Everyone’s experience is different, and thankfully the moms that stick out the first few weeks often get really good at nursing their babes. Like, really, really good. And, even those of us that struggle can still persevere. Lil’ Chica and I have made it! Sure, I’ve had to supplement every feeding, but we made it! I met the six month goal and surpassed it. Hallelujah.

Of course, this is just one side of the story.
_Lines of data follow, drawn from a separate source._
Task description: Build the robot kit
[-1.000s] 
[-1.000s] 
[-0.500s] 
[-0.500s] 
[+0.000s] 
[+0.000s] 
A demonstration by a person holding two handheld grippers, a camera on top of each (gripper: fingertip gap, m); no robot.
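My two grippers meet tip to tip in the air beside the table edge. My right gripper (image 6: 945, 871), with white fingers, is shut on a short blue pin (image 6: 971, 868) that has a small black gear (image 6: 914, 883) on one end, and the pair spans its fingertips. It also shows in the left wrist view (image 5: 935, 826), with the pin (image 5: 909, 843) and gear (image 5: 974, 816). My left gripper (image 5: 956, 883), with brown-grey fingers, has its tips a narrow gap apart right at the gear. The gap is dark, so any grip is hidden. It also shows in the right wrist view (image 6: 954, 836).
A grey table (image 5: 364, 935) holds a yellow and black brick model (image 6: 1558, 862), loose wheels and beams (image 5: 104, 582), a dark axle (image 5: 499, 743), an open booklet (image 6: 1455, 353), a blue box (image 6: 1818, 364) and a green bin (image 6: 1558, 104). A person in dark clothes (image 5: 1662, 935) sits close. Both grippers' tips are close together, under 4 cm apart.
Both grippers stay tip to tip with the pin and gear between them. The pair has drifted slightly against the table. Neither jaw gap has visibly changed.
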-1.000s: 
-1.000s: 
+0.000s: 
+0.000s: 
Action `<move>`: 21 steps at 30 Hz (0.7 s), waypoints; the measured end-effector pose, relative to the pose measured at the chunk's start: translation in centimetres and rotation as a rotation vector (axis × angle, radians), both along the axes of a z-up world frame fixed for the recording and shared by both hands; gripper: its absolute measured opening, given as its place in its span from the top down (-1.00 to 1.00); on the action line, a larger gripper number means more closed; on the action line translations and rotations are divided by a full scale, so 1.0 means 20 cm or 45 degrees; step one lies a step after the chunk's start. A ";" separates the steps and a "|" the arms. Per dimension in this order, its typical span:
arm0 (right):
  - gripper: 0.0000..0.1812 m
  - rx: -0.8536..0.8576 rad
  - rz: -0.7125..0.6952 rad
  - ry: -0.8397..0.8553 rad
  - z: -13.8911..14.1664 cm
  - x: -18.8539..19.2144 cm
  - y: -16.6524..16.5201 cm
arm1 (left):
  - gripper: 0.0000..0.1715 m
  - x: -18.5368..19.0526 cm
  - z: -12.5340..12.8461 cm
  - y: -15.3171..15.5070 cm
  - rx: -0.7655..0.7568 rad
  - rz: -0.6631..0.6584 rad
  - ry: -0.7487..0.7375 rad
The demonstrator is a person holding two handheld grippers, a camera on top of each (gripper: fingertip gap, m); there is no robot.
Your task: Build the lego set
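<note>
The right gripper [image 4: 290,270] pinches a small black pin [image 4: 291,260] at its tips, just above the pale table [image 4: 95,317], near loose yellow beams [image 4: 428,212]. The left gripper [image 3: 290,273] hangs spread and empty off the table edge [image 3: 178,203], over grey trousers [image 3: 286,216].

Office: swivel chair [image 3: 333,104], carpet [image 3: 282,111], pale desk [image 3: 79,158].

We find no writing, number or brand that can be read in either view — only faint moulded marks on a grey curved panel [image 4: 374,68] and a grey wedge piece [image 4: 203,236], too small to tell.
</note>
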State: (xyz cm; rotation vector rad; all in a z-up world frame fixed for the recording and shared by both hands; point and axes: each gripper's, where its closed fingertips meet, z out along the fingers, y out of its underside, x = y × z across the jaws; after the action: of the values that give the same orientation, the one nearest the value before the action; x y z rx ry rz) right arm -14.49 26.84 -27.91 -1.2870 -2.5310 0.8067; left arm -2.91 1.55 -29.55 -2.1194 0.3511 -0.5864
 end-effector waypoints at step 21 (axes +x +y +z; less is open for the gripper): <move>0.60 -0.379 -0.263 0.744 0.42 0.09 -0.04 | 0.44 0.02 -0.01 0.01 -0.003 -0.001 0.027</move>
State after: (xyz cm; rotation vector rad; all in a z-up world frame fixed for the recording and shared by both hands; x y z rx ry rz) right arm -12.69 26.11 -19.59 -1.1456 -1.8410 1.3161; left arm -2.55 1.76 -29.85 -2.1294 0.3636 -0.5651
I repeat, thank God we have easy access to safe, reliable formula. Lil’ O needed it and thrived. I refuse to believe he’s at a disadvantage because he didn’t have breastmilk for the first year of his life and beyond. Ultimately, in the end, each mom needs to decide what works best for her and her baby. Maybe like me, it’ll be something different for each child. So, be prepared for the twists and turns, be as educated as you need, then decide for yourself and don’t look back.